Single by Death Cab for Cutie

from the album Plans
- Released: March 10, 2006
- Recorded: Spring 2005
- Genre: Indie rock
- Length: 3:23
- Label: Atlantic
- Songwriters: Ben Gibbard, Chris Walla
- Producer: Chris Walla

Death Cab for Cutie singles chronology
| "Soul Meets Body" (2005) | "Crooked Teeth" (2006) | "I Will Follow You into the Dark" (2006) |

= Crooked Teeth (Death Cab for Cutie song) =

"Crooked Teeth" is a song by indie rock band Death Cab for Cutie, the second single from their 2005 album, Plans.

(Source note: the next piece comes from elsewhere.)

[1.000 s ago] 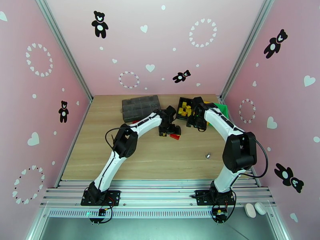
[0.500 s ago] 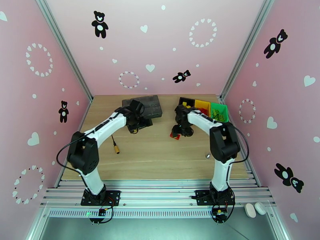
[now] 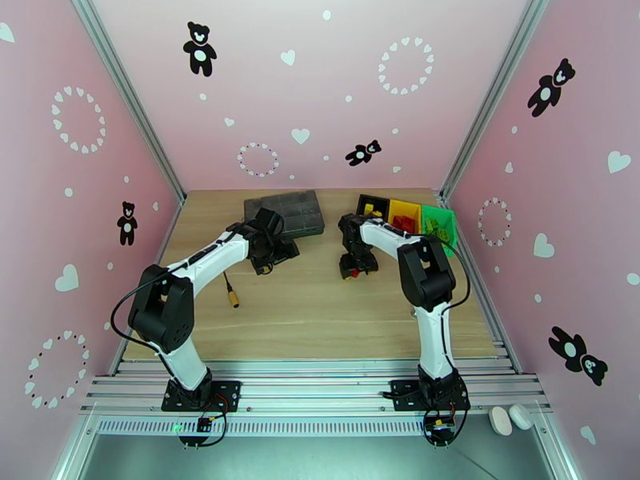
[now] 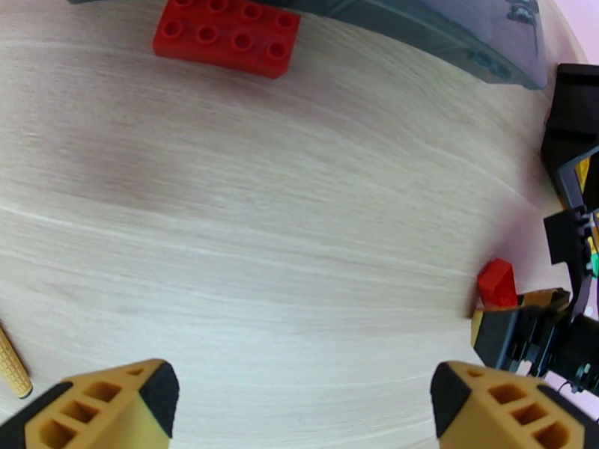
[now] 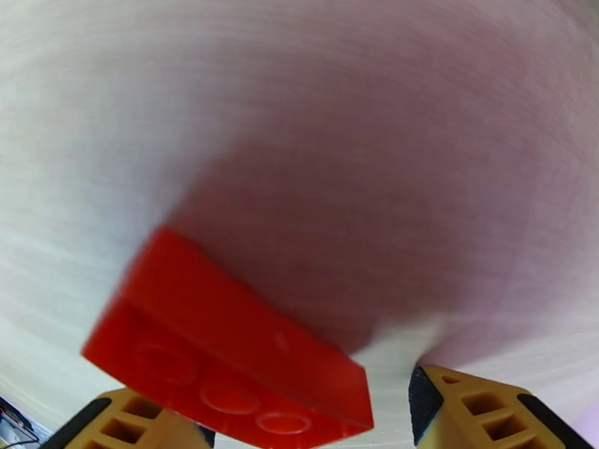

The single was released on Atlantic Records, featuring the song "Crooked Teeth" and two B-side tracks: "Talking Like Turnstiles", and a cover of the Julian Cope song "World Shut Your Mouth", which was originally released two years earlier as a B-side on the internet-only single "Title and Registration", from the band's previous album, Transatlanticism. The single peaked at number 10 on the U.S. Billboard Hot Modern Rock Tracks chart, making it Death Cab for Cutie's seventh highest charting song in the United States to-date. A music video for the song premiered on MTVU on February 6, 2006.

==Background==
The song was co-written by lead singer and guitarist Ben Gibbard and guitarist Chris Walla. In a 2011 episode of VH1 Storytellers, Gibbard spoke about the back story behind the lyrical content of "Crooked Teeth":

One of my favorite, favorite writers in the whole world is a man named Raymond Carver and he had this way of writing stories about people living small lives going through some very, uh... their very own trials and tribulations in ways that I've always really admired. I wanted to kind of create a story that involved two characters that were trapped by geography in Southern Florida and that they were kind of keeping themselves captive and the city that surrounded them was seemingly closing in on them and this was the outcome of that experiment. This is my attempt to be a junior Raymond Carver.
— Benjamin Gibbard, VH1 Storytellers

==Track listing==

===UK 7" single #1===
1. "Crooked Teeth"
2. "World Shut Your Mouth"

===UK 7" single #2===
1. "Crooked Teeth"
2. "Talking Like Turnstiles"

===UK CD Single===
1. "Crooked Teeth"
2. "Talking Like Turnstiles"
3. "Crooked Teeth" (Music Video)
4. "Making of Plans" (Documentary Video)

==Chart positions==

| Chart (2006) | Peak position |
|---|---|
| Australian ARIA singles chart | 100 |
| Canada Rock Top 30 (Radio & Records) | 30 |
| Scotland Singles (OCC) | 43 |
| UK Singles (OCC) | 69 |
| US Alternative Airplay (Billboard) | 10 |

==Certifications==

| Region | Certification | Certified units/sales |
| United States (RIAA) | Gold | 500,000^{‡} |
^{‡} Sales+streaming figures based on certification alone.